Directions for this task: Write only the number of lines in the data that include the word "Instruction".

(Material for the task)

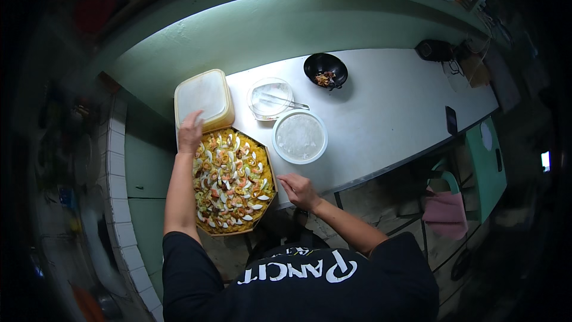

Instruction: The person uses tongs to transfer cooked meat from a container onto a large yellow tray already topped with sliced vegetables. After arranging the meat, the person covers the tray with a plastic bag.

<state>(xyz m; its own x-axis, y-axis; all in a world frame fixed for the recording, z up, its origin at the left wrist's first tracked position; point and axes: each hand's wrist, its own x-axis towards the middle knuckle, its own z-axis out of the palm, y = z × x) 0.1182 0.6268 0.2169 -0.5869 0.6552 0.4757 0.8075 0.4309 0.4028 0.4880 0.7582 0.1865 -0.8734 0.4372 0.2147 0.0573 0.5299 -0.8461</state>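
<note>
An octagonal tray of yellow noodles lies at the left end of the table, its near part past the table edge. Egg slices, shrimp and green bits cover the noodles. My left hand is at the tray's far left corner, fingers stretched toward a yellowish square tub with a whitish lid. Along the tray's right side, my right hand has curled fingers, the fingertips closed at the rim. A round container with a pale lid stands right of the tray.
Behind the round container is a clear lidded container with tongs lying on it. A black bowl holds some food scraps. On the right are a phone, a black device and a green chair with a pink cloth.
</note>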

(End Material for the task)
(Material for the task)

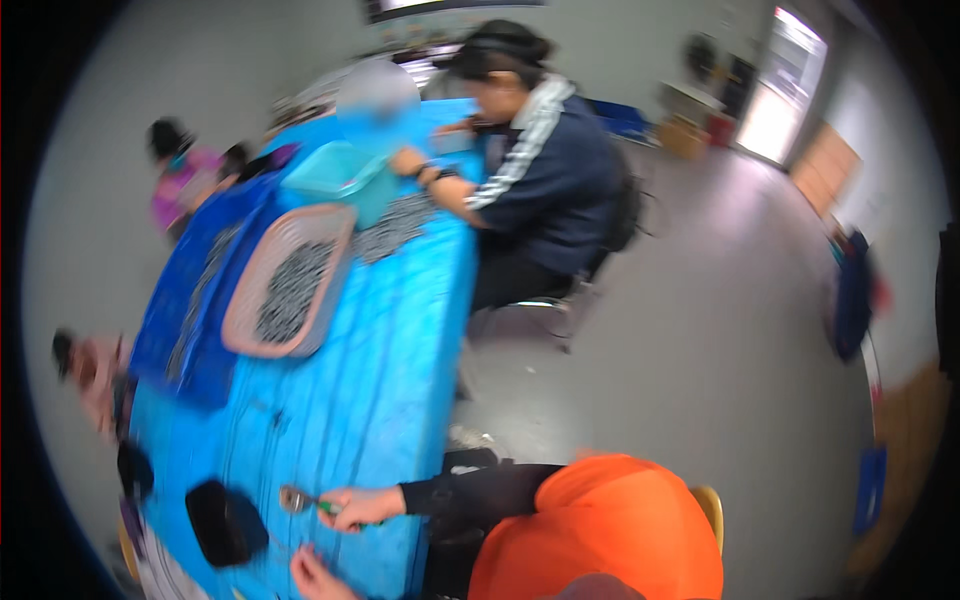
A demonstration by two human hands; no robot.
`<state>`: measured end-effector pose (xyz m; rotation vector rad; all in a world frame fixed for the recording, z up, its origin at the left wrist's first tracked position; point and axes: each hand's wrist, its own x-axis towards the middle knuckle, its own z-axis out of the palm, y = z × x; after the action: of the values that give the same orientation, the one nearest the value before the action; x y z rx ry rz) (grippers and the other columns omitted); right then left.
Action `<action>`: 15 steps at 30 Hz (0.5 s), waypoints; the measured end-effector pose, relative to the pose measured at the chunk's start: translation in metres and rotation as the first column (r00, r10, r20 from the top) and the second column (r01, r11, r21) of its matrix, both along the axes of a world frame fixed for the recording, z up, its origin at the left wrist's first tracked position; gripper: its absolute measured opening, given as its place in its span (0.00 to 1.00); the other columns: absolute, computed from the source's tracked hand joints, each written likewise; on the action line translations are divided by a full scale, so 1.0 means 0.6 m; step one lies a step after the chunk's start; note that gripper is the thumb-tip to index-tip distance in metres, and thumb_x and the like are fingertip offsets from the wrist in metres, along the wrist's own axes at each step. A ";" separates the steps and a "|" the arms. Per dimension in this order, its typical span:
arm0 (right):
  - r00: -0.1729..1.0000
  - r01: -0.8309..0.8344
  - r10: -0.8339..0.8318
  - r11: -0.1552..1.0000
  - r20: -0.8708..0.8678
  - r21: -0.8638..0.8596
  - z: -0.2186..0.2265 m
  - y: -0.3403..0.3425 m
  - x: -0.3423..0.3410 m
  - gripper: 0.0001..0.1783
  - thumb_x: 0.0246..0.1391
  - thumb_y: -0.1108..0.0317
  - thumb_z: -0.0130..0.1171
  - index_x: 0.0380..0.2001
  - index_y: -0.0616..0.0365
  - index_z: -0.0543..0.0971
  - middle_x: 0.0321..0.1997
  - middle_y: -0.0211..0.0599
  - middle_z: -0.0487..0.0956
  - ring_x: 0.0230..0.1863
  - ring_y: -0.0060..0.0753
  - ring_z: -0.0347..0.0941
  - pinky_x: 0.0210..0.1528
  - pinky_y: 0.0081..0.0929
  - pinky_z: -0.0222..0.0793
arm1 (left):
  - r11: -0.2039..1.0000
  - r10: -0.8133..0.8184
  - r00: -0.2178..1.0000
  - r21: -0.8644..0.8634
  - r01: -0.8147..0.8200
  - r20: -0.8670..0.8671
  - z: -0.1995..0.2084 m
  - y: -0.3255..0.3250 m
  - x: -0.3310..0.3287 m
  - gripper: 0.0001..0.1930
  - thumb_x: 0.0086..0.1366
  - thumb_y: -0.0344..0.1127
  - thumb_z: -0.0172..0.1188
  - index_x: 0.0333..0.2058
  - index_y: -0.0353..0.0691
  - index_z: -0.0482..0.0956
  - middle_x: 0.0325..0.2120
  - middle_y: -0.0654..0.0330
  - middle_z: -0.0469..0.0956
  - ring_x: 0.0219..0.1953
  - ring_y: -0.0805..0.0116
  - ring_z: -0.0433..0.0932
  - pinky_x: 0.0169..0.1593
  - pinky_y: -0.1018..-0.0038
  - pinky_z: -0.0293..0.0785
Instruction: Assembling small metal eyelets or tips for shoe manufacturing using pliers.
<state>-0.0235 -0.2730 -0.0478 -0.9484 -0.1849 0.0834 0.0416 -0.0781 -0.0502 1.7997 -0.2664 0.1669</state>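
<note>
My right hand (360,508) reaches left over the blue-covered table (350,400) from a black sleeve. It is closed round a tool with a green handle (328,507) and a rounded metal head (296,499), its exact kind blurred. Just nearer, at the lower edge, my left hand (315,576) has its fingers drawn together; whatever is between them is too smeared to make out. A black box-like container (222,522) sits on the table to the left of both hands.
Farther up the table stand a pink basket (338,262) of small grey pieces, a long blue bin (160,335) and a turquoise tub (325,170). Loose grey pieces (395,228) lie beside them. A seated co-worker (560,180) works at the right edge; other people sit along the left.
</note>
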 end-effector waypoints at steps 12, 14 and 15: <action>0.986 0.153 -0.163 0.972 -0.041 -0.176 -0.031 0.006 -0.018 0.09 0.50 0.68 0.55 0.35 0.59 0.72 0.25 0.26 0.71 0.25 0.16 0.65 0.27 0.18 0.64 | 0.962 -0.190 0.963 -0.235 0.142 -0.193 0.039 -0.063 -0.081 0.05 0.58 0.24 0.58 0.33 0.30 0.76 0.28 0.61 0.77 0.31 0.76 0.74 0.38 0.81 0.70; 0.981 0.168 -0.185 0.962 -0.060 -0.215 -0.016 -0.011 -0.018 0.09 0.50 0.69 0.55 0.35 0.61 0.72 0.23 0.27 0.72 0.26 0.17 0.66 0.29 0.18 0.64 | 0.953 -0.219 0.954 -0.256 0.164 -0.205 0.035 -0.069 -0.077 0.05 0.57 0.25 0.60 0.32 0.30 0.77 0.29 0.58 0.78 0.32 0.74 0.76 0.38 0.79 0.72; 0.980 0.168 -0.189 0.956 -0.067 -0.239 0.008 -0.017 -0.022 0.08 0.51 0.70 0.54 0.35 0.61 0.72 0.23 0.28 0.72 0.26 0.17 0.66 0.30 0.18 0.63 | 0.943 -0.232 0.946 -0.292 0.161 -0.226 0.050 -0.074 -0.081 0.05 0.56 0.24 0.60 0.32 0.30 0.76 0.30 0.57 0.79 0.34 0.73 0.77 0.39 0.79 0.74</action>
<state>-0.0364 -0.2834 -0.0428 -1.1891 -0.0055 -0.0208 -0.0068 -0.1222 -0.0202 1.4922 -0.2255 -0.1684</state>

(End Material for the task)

Task answer: 2